Print all the data below exactly, without images.

[TASK MATERIAL Boundary: Start]

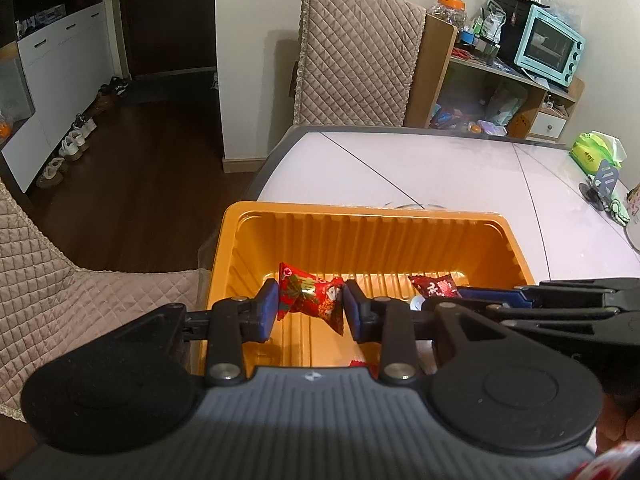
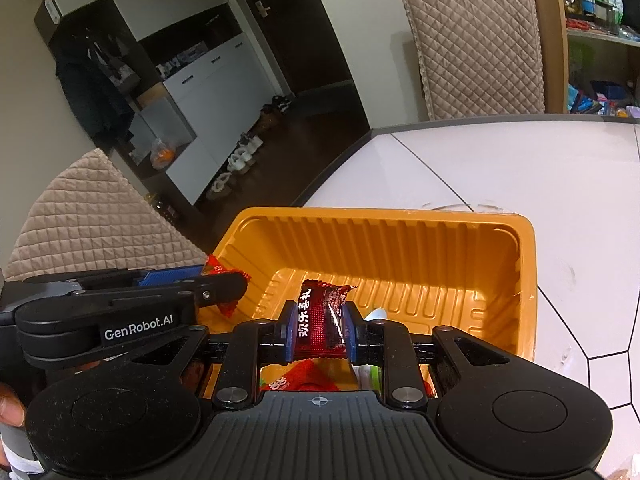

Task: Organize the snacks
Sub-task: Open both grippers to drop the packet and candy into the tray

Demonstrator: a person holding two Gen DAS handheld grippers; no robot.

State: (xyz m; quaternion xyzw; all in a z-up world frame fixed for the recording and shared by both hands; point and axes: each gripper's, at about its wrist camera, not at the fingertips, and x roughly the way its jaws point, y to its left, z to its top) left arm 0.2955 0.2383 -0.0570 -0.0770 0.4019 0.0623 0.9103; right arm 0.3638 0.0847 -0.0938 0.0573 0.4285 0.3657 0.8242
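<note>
An orange ribbed plastic tray (image 1: 360, 232) (image 2: 400, 236) stands near the white table's left end. My left gripper (image 1: 310, 310) is shut on a red patterned candy packet (image 1: 312, 296), held over the tray's inside. My right gripper (image 2: 318, 326) is shut on a dark red candy bar wrapper (image 2: 320, 320) with white characters, also above the tray. Each gripper shows in the other's view: the right gripper (image 1: 520, 294) with its red wrapper (image 1: 434, 286), and the left gripper (image 2: 224, 276) with its red packet (image 2: 228, 304). More red wrappers (image 2: 296, 380) lie on the tray floor under the fingers.
The white table (image 1: 440, 176) stretches far and right of the tray. A green tissue pack (image 1: 596, 152) and a small stand (image 1: 602, 186) sit at its far right. Quilted chair covers (image 1: 356, 52) (image 2: 92, 216) stand behind and left. Shelves with a blue oven (image 1: 550, 48) line the wall.
</note>
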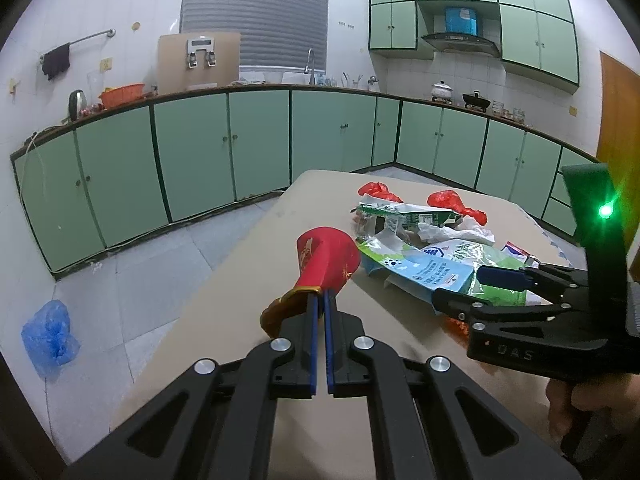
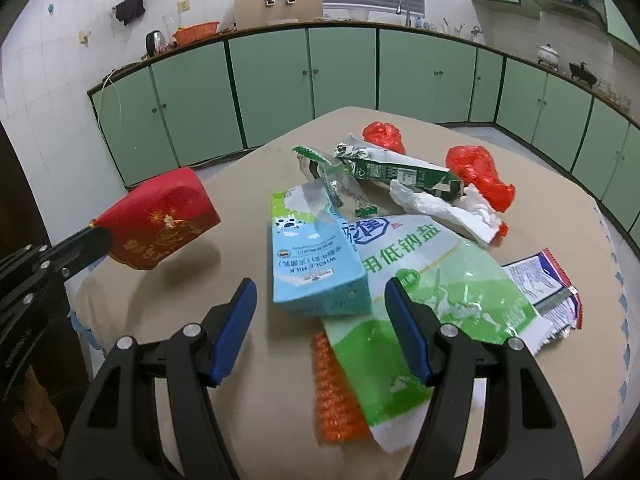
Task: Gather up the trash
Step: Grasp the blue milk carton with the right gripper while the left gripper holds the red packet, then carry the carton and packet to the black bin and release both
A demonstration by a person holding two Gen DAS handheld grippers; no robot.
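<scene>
A green-cabinet kitchen surrounds the tan table (image 2: 256, 392). The left gripper (image 1: 322, 300) is clamped on a red paper cup (image 1: 326, 258), held above the table's edge. The right gripper (image 2: 318, 312), jaws spread, hovers over the blue milk carton (image 2: 312, 264) in the wrapper pile.

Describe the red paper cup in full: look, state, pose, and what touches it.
The red paper cup is a crushed, flattened paper cup, red with gold printing and a gold rim band. The left gripper has its jaws shut on the rim end, holding the cup tilted in the air over the near left part of the table, its base pointing away. Nothing else touches it; the milk carton lies apart, to its right.
</scene>
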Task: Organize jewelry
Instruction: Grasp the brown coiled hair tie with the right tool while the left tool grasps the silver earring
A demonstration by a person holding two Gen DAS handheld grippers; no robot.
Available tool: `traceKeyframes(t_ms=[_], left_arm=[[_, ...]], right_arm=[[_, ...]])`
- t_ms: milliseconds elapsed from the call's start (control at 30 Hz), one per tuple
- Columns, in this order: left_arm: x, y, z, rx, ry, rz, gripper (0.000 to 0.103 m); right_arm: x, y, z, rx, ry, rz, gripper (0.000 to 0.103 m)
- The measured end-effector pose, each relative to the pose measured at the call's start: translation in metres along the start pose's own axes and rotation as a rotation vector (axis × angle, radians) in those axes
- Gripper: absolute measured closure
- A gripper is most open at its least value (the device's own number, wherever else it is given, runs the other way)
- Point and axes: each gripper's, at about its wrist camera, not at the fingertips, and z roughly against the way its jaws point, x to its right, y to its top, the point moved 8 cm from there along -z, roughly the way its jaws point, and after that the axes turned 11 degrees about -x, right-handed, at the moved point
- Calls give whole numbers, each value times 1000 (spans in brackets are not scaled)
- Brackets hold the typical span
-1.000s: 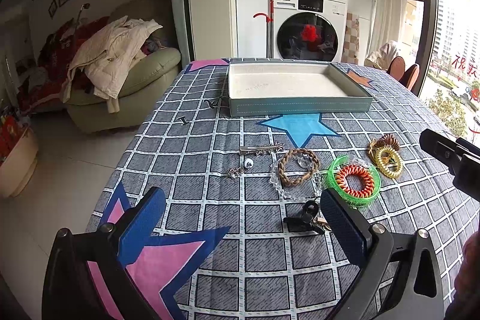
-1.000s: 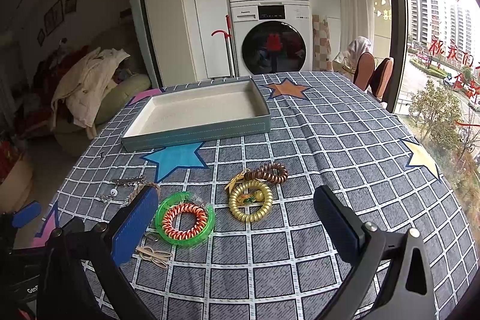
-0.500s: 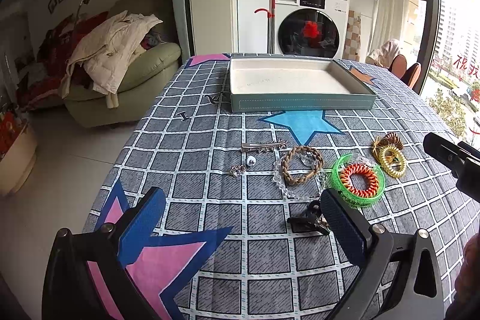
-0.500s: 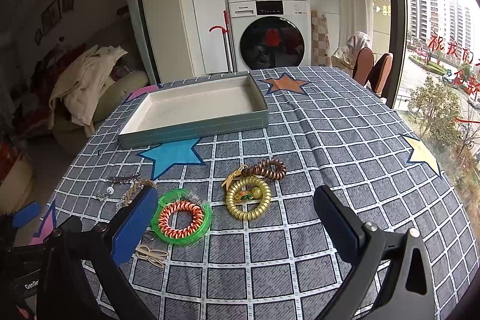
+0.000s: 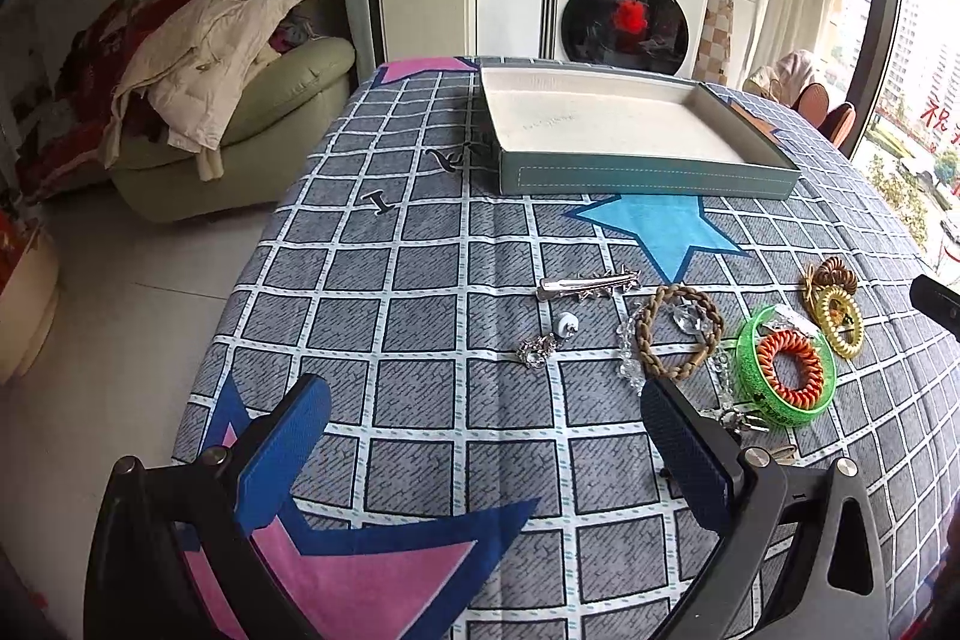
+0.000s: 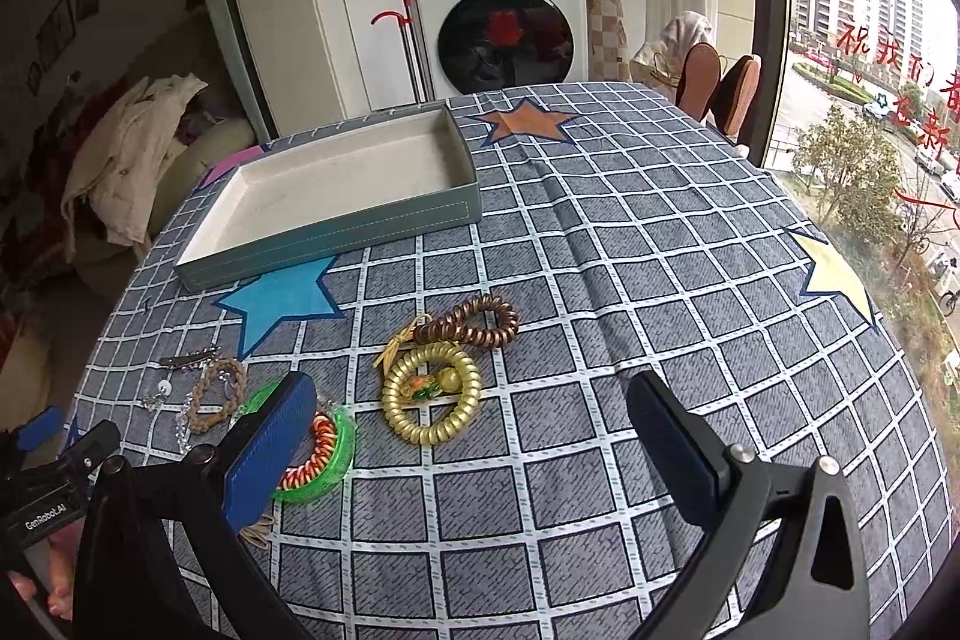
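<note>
Both tongs, the left tongs (image 5: pixel 486 436) and the right tongs (image 6: pixel 474 430), gape wide and empty over the counter (image 6: pixel 630 280) with its grey checked cloth. Just nearer than the one teal tray (image 5: pixel 648 175) lies the jewelry: one green bangle (image 5: pixel 786 367), one braided bracelet (image 5: pixel 678 334), one gold coil (image 6: pixel 431 394), one brown coil (image 6: pixel 474 325), one silver clip (image 5: pixel 588 285). Beyond the tray stand two stacked washing machines (image 6: pixel 498 28); left of it, one sofa (image 5: pixel 240 124).

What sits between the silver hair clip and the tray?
Only bare tablecloth with its blue star between the silver hair clip and the tray, per left wrist view.
</note>
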Motion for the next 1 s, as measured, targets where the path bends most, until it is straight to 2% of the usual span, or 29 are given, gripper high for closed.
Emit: traceKeyframes(t_ms=[100, 200, 333, 433, 533, 567, 633, 800, 900, 967, 1000], left_arm=[[-2, 5, -12, -33, -18, -10, 0], [0, 9, -22, -60, -35, -28, 0], [10, 13, -33, -90, -52, -70, 0], [14, 17, -38, -96, -58, -84, 1], [18, 21, -45, -115, -65, -95, 3], [18, 22, -47, -119, -72, -95, 3], [21, 23, -50, -131, -82, -99, 13], [26, 25, -56, -134, -76, -120, 14], [31, 26, -56, -126, -76, -140, 19], [34, 26, -54, -120, -81, -151, 27], [35, 27, -53, -116, -83, -158, 35]], right_arm=[[12, 9, -10, -34, 31, -54, 0], [21, 19, -20, -62, 26, -80, 1], [29, 30, -34, -92, -29, -45, 12], [32, 34, -47, -124, -29, -31, 26], [32, 36, -61, -162, -24, -12, 33], [31, 35, -66, -177, -21, -4, 38], [27, 32, -76, -210, -5, 13, 46], [19, 27, -88, -245, 0, 62, 49], [15, 27, -90, -249, -29, 105, 50], [11, 27, -91, -253, -38, 121, 58], [10, 27, -90, -257, -40, 126, 61]])
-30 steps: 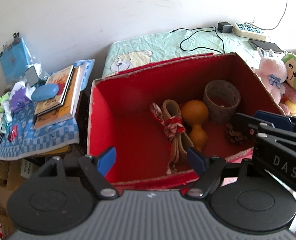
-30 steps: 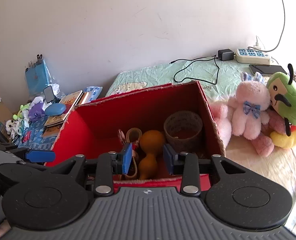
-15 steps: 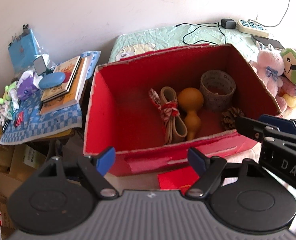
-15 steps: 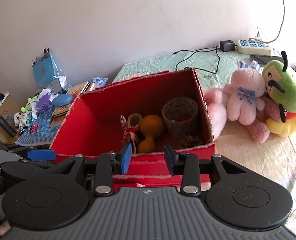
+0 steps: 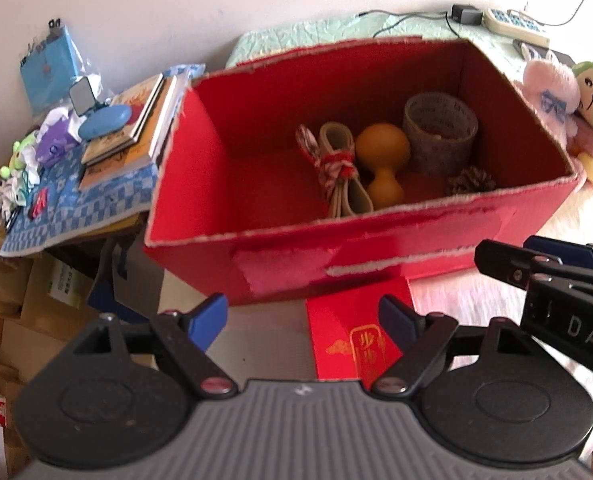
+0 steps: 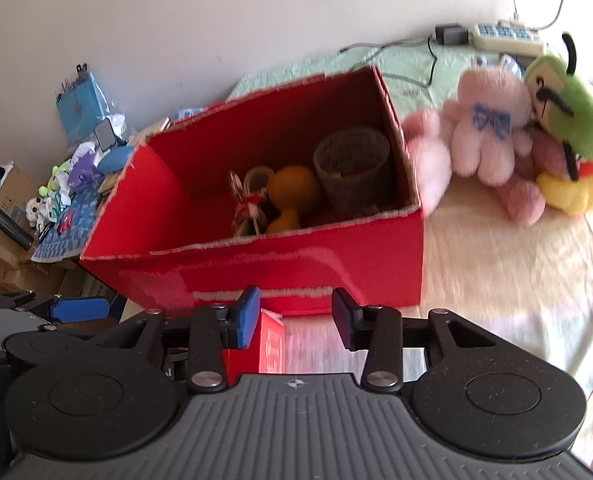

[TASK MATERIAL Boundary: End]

### EXERCISE SOLUTION
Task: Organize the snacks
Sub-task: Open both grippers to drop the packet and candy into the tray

Demonstrator: a person holding two Gen DAS handheld grippers; no robot.

State: (xyz m; quaternion xyzw; all in a z-up world frame fixed for the recording and shared by both hands; point and axes: each gripper's, at about its wrist camera, not at the fingertips, and x roughly the way its jaws point, y to its left, z to its top) left arm 0.2955 0.2383 -0.0570 -0.0770 0.4019 0.0623 0.9103; right arm 0.3638 0.0847 -0.0938 0.0573 0.4285 0.3657 0.8242
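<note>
An orange ribbed plastic tray (image 1: 360, 232) (image 2: 400, 236) stands near the white table's left end. My left gripper (image 1: 310, 310) is shut on a red patterned candy packet (image 1: 312, 296), held over the tray's inside. My right gripper (image 2: 318, 326) is shut on a dark red candy bar wrapper (image 2: 320, 320) with white characters, also above the tray. Each gripper shows in the other's view: the right gripper (image 1: 520, 294) with its red wrapper (image 1: 434, 286), and the left gripper (image 2: 224, 276) with its red packet (image 2: 228, 304). More red wrappers (image 2: 296, 380) lie on the tray floor under the fingers.
The white table (image 1: 440, 176) stretches far and right of the tray. A green tissue pack (image 1: 596, 152) and a small stand (image 1: 602, 186) sit at its far right. Quilted chair covers (image 1: 356, 52) (image 2: 92, 216) stand behind and left. Shelves with a blue oven (image 1: 550, 48) line the wall.
</note>
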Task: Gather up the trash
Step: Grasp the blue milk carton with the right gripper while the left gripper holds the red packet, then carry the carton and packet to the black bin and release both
A demonstration by a person holding two Gen DAS handheld grippers; no robot.
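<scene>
A green-cabinet kitchen surrounds the tan table (image 2: 256, 392). The left gripper (image 1: 322, 300) is clamped on a red paper cup (image 1: 326, 258), held above the table's edge. The right gripper (image 2: 318, 312), jaws spread, hovers over the blue milk carton (image 2: 312, 264) in the wrapper pile.

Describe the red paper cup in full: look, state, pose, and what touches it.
The red paper cup is a crushed, flattened paper cup, red with gold printing and a gold rim band. The left gripper has its jaws shut on the rim end, holding the cup tilted in the air over the near left part of the table, its base pointing away. Nothing else touches it; the milk carton lies apart, to its right.
</scene>
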Task: Organize jewelry
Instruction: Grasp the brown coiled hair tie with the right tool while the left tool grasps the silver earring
A demonstration by a person holding two Gen DAS handheld grippers; no robot.
Available tool: `traceKeyframes(t_ms=[_], left_arm=[[_, ...]], right_arm=[[_, ...]])`
- t_ms: milliseconds elapsed from the call's start (control at 30 Hz), one per tuple
- Columns, in this order: left_arm: x, y, z, rx, ry, rz, gripper (0.000 to 0.103 m); right_arm: x, y, z, rx, ry, rz, gripper (0.000 to 0.103 m)
- The measured end-effector pose, each relative to the pose measured at the call's start: translation in metres along the start pose's own axes and rotation as a rotation vector (axis × angle, radians) in those axes
- Gripper: absolute measured closure
- A gripper is most open at its least value (the device's own number, wherever else it is given, runs the other way)
- Point and axes: each gripper's, at about its wrist camera, not at the fingertips, and z roughly against the way its jaws point, x to its right, y to its top, the point moved 8 cm from there along -z, roughly the way its jaws point, and after that the axes turned 11 degrees about -x, right-handed, at the moved point
- Calls give whole numbers, each value times 1000 (spans in brackets are not scaled)
- Brackets hold the typical span
-1.000s: 
-1.000s: 
-0.500s: 
-0.500s: 
+0.000s: 
+0.000s: 
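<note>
Both tongs, the left tongs (image 5: pixel 486 436) and the right tongs (image 6: pixel 474 430), gape wide and empty over the counter (image 6: pixel 630 280) with its grey checked cloth. Just nearer than the one teal tray (image 5: pixel 648 175) lies the jewelry: one green bangle (image 5: pixel 786 367), one braided bracelet (image 5: pixel 678 334), one gold coil (image 6: pixel 431 394), one brown coil (image 6: pixel 474 325), one silver clip (image 5: pixel 588 285). Beyond the tray stand two stacked washing machines (image 6: pixel 498 28); left of it, one sofa (image 5: pixel 240 124).

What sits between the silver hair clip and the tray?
Only bare tablecloth with its blue star between the silver hair clip and the tray, per left wrist view.
</note>
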Motion for the next 1 s, as measured, targets where the path bends most, until it is straight to 2% of the usual span, or 29 are given, gripper high for closed.
Emit: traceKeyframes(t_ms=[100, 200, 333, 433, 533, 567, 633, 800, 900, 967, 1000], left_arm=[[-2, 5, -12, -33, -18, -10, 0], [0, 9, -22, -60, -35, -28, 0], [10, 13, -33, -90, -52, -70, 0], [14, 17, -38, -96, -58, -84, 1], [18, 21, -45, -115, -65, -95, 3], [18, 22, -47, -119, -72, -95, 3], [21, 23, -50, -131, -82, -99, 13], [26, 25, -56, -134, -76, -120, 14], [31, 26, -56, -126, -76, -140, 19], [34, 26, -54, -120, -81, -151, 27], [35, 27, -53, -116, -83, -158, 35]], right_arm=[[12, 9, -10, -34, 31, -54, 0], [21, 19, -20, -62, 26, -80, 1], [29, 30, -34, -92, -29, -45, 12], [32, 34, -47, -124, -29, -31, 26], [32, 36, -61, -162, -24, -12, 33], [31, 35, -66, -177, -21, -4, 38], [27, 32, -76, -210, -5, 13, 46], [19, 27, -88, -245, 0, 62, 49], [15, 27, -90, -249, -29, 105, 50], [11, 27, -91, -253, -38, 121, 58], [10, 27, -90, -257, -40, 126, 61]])
-30 steps: 
-30 steps: 
-15 steps: 
-15 steps: 
+0 steps: 
+0 steps: 

The exercise was worked through completely.